Conforme o MJSP, o refúgio é concedido a pessoas que foram forçadas a sair de seus países por temor de perseguição por motivos de raça, religião, nacionalidade, grupo social, opiniões políticas, ou por causa de grave e generalizada violação de direitos humanos. Enquanto tramita um processo de refúgio, pedidos de expulsão ou extradição ficam suspensos. O refúgio tem diretrizes globais definidas e é regulado pelo Alto Comissariado das Nações Unidas para os Refugiados (ACNUR).
Dados relevantes sobre os pedidos de refúgio
No Brasil, a matéria é regulada pela Lei nº 9.474, de 22 de julho de 1997, que criou o Comitê Nacional para os Refugiados (Conare). O país receptor é obrigado a proteger contra a devolução ao país onde a pessoa corre risco, além de garantir acesso ao trabalho, educação, saúde, liberdade religiosa e à documentação legal.
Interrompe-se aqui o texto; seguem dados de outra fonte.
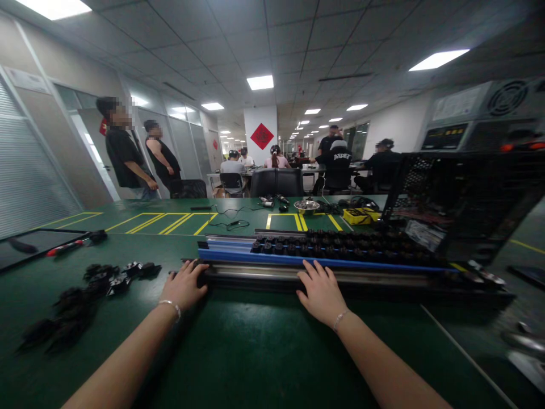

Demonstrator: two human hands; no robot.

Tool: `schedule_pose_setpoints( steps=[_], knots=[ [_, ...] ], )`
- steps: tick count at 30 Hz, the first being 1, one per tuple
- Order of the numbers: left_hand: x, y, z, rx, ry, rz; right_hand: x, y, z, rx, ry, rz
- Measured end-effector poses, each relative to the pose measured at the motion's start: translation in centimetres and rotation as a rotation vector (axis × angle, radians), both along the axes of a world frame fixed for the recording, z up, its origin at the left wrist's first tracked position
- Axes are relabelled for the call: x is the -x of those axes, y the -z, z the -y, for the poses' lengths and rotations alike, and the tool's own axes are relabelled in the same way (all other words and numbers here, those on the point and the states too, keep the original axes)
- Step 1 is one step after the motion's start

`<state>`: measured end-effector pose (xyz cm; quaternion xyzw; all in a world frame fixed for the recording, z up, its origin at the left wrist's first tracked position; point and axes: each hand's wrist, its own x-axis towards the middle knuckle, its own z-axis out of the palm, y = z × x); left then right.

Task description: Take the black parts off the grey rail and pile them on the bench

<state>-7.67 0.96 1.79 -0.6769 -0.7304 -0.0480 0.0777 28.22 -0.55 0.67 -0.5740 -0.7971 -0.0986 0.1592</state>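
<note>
A long rack of rails (340, 271) lies across the green table (238, 352) in front of me, with a blue strip along it and rows of small black parts (340, 243) on top. My left hand (184, 286) rests at the rack's left end, fingers curled onto its dark front rail. My right hand (320, 294) lies palm down near the rack's middle, fingers stretched onto the same silver and black rail. Both wrists wear thin bracelets. Neither hand lifts anything.
Loose black parts (85, 295) are scattered at the left. A red-and-black tool (70, 246) lies further left. A metal bowl (306, 205) and a yellow object (361, 215) sit at the back. A black perforated machine case (460, 199) stands at right. Several people stand or sit behind.
</note>
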Motion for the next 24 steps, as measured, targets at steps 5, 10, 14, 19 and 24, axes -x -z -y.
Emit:
schedule_pose_setpoints(
  steps=[5, 10, 14, 19, 24],
  knots=[
    [1.0, 0.3, -0.3, 0.000, -0.008, 0.015, 0.0, 0.0, 0.0, -0.012, 0.002, 0.002],
    [1.6, 0.4, -0.5, -0.004, -0.008, 0.015, -0.1, 0.1, -0.1, -0.022, -0.003, -0.002],
    [1.8, 0.3, -0.5, 0.003, -0.014, 0.016, -0.1, 0.2, -0.1, -0.019, -0.001, 0.000],
    [2.3, 0.3, -0.6, 0.001, -0.028, 0.028, 0.0, 0.2, -0.1, -0.010, 0.004, 0.000],
    [2.6, 0.4, -0.8, 0.001, -0.024, 0.040, 0.0, 0.2, -0.1, -0.017, -0.001, -0.003]
  ],
)
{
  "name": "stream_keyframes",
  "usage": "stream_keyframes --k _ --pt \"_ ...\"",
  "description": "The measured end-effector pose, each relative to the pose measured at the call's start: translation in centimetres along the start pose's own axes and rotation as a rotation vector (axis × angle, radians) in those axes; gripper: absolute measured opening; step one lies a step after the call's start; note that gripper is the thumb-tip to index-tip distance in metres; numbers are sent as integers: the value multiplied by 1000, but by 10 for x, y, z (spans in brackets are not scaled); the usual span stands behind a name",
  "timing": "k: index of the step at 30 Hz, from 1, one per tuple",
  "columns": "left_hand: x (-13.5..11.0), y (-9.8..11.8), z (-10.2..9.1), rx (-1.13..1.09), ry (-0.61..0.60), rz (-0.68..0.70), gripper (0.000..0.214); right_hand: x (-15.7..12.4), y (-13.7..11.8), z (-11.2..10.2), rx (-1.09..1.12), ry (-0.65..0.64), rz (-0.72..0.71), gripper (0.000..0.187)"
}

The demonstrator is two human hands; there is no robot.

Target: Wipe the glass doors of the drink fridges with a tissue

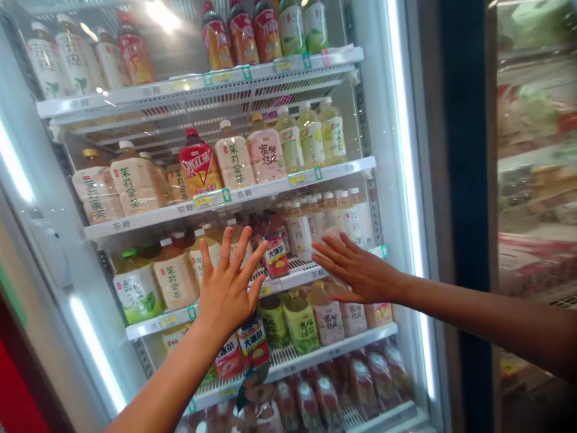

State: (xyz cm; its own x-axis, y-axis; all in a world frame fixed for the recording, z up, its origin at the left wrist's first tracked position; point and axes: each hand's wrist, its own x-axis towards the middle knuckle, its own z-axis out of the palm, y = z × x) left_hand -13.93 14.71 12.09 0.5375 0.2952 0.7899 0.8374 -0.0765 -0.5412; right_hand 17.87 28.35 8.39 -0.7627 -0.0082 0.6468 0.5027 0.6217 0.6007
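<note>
In the head view my left hand (228, 282) is held up with its fingers spread, in front of the lower middle shelves of a drinks cooler. Across from it, my right hand (356, 267) reaches in from the right edge, fingers stretched out, palm turned toward the shelves. Neither hand holds anything. Reflections suggest a glass door before the bottles; whether my hands touch it I cannot tell. Between the hands stands a red-labelled bottle (276, 255). Behind my right fingers are white-labelled bottles (300, 231), partly hidden. A cream-labelled bottle (174, 276) shows left of my left hand.
Several shelves of bottled drinks fill the cooler, including a red bottle (199, 162) and a green-labelled bottle (301, 325). A bright light strip (410, 180) runs down the right side beside a dark upright frame (471, 210). Blurred shelves of packaged goods (536, 198) are at far right.
</note>
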Motion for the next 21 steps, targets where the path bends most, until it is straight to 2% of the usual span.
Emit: stream_keyframes --k 1,2,5,7,8,11,13,18,21 --pt "4 2 2 0 2 11 74 -8 5 -1 5 -22 -30 100" --pt "8 4 4 2 4 19 74 -12 13 -3 0 -11 -3 99" --pt "17 9 10 11 14 21 73 -13 38 -12 -57 149 298 101" --pt "22 12 14 6 17 5 74 -13 41 -13 -74 205 426 101" --pt "23 14 15 0 18 -2 75 -15 36 -12 -68 192 423 102" --pt "27 21 19 -16 16 5 75 -27 15 -3 -48 99 266 102" --pt "29 25 21 -18 12 19 75 -30 7 0 -53 81 205 101" --pt "37 32 25 -20 39 19 75 -10 7 -1 -46 160 357 103" --pt "39 33 27 -26 45 20 75 0 3 -2 -27 131 332 108"
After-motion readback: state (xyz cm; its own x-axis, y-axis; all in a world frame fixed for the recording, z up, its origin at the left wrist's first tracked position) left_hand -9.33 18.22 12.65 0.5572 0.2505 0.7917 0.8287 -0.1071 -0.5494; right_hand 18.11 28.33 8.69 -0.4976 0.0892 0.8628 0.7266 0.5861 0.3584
Em 2025, as nacionalidades que mais pediram refúgio no Brasil foram:
Cuba: 41.919 (55,4%)
Venezuela: 21.233 (28,1%)
Colômbia: 1.432 (1,9%)
Angola: 1.253 (1,7%)
O estudo aponta que o maior volume de solicitações de refúgio no ano de 2025 tem relação com a retomada de fluxos em direção ao Brasil já verificados anteriormente para os anos de 2022 (50.355), 2023 (58.628) e 2024 (68.159), após um período de restrições à mobilidade humana internacional devido à pandemia de covid-19.
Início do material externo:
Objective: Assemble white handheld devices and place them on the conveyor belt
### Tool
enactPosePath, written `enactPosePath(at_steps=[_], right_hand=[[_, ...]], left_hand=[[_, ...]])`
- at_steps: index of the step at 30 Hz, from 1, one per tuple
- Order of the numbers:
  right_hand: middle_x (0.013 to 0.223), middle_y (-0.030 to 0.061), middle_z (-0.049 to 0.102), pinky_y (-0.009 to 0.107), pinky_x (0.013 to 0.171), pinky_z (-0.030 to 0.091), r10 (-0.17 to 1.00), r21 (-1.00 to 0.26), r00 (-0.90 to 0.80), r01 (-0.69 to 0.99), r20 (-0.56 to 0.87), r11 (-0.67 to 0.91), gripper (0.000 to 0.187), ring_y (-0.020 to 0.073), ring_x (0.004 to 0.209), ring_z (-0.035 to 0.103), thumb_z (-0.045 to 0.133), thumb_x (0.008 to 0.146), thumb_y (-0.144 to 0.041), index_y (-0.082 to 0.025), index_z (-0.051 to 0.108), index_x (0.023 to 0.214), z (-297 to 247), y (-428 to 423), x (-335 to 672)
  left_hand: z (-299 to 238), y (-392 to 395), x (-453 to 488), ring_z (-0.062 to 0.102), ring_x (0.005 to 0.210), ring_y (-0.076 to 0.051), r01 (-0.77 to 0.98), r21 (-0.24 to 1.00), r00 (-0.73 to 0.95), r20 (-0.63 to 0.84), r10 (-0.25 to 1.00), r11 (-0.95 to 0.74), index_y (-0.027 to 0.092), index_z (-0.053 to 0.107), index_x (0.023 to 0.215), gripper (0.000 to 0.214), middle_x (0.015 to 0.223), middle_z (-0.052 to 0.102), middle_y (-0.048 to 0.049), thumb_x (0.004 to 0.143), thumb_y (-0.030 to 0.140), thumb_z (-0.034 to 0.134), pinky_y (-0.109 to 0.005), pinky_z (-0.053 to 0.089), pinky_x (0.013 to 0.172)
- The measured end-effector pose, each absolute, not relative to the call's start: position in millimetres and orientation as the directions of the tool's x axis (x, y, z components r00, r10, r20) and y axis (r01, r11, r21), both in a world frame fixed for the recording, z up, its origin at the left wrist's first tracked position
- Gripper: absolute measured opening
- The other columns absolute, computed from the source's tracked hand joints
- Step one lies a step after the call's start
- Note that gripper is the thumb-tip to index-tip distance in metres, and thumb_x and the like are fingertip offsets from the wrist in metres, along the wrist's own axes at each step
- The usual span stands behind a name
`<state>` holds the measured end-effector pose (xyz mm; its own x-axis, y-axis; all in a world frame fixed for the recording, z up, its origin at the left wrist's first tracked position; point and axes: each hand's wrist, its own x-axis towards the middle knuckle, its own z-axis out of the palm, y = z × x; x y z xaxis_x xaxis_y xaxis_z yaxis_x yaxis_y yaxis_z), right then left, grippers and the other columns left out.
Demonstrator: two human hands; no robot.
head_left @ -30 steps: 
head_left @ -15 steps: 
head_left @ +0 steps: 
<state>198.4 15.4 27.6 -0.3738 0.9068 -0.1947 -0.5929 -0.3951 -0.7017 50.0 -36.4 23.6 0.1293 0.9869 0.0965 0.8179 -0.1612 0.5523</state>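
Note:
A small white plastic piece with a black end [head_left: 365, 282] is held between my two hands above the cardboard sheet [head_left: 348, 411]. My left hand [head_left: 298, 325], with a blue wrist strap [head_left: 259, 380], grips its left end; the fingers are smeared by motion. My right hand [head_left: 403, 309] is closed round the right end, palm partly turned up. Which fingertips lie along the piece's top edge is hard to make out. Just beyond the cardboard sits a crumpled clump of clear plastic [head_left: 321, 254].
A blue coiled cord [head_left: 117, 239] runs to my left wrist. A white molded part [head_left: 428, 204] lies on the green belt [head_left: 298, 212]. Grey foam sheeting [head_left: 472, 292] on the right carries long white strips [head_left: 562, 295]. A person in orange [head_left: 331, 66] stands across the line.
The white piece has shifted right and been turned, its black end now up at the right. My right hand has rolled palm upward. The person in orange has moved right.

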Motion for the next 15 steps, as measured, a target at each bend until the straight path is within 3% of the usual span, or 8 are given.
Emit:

O aumento das solicitações de refúgio por cubanos também pode estar relacionado ao momento político e social vivido por Cuba, que enfrenta uma economia debilitada e tensões nas relações com os Estados Unidos. Recentemente, o Parlamento de Cuba aprovou um pacote de reformas econômicas que reduz o controle do governo e abre a economia para investimentos privados e estrangeiros.
O cenário em Roraima
No Brasil, o maior volume de solicitações foi registrado em Roraima (32%), seguido por São Paulo (26,5%) e Amapá (12,6%). Em 2024, 52,4% das solicitações de refúgio decididas pelo Conare foram registradas na região Norte, com a origem principal sendo Venezuela (13.125), Cuba (11.490) e Colômbia (524).
A maioria dos pedidos atendidos pelo Conare (94,7%) foi por violação generalizada de direitos humanos, com os venezuelanos formando o maior grupo nessa categoria. Mais homens solicitaram refúgio do que mulheres (55,9% contra 44%), e a maioria está na faixa etária dos 25 aos 40 anos (26.911 solicitantes). Entre os cubanos, a maioria dos solicitantes tem mais de 60 anos (67,8%).
Opinião
A crescente demanda por refúgio no Brasil revela um cenário preocupante e a necessidade urgente de políticas eficazes que garantam proteção e apoio a esses indivíduos vulneráveis.